Work to be completed:
Look through the lines below; wherever the word "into" appears, copy that line.

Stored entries

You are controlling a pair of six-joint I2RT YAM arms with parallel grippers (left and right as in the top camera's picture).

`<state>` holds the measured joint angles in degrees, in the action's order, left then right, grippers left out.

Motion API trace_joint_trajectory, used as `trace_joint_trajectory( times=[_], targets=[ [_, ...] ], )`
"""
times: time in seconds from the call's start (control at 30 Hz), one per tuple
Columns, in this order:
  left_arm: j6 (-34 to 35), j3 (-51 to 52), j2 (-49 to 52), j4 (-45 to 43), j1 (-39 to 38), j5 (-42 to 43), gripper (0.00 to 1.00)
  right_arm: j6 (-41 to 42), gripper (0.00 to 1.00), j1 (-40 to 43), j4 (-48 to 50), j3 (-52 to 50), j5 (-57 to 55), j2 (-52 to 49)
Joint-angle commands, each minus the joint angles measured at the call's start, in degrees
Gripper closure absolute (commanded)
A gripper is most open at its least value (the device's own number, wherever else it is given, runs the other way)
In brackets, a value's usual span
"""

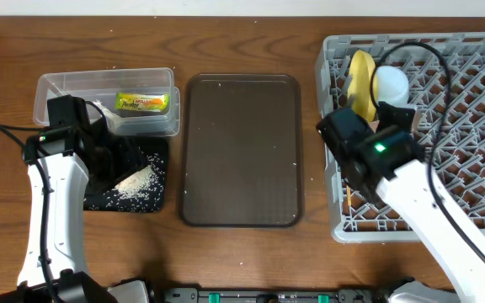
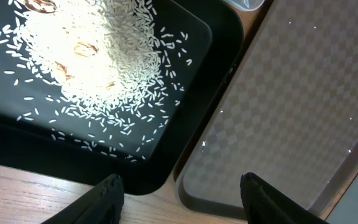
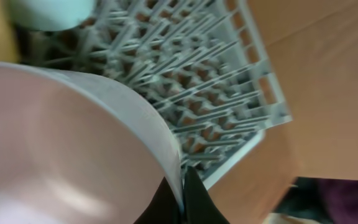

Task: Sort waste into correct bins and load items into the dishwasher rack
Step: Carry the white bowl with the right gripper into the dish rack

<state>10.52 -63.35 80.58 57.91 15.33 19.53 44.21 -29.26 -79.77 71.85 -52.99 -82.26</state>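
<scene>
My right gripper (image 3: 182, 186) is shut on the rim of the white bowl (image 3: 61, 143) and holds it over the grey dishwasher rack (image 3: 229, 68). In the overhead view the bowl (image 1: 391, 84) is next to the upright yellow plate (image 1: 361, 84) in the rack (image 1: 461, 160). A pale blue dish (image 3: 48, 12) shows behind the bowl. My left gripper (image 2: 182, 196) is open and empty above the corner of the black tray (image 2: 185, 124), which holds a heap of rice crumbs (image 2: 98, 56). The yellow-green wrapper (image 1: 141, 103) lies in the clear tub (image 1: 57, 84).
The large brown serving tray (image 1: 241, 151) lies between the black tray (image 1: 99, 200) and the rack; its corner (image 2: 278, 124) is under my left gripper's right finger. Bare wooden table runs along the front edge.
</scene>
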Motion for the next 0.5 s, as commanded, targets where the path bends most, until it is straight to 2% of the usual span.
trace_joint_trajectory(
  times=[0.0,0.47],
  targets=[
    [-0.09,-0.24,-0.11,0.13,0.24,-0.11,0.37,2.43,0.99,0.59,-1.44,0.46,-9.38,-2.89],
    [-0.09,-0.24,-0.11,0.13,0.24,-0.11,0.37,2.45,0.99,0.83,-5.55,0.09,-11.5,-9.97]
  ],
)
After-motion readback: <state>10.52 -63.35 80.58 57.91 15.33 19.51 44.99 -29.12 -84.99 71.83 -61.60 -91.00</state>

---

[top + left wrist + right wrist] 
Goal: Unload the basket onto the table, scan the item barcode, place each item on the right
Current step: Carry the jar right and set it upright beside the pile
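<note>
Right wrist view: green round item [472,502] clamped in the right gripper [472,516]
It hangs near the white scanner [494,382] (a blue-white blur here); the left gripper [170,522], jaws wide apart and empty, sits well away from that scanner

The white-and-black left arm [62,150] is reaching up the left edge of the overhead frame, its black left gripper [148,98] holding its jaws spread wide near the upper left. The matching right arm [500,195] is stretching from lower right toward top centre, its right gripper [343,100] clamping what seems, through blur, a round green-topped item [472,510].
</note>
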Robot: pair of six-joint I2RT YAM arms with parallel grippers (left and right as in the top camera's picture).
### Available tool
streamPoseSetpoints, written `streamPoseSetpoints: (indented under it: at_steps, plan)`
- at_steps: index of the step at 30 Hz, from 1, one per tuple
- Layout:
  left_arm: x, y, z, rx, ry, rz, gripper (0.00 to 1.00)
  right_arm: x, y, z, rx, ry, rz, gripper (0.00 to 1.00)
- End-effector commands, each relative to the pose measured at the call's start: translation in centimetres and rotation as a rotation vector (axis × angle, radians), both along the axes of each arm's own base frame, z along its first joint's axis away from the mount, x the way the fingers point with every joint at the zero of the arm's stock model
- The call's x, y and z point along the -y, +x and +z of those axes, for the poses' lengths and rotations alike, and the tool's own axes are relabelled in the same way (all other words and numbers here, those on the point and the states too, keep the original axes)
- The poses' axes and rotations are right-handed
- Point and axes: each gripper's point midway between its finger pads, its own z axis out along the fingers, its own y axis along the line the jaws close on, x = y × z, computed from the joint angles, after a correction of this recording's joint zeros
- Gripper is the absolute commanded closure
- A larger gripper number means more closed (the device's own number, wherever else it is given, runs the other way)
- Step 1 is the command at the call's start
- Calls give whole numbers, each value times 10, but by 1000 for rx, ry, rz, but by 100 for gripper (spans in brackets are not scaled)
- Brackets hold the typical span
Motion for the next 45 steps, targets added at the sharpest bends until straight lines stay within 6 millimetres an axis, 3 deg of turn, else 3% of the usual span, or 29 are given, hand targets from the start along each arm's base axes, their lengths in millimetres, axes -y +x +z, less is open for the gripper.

Task solution:
Task: Sort waste into correct bins and load items into the dishwasher rack
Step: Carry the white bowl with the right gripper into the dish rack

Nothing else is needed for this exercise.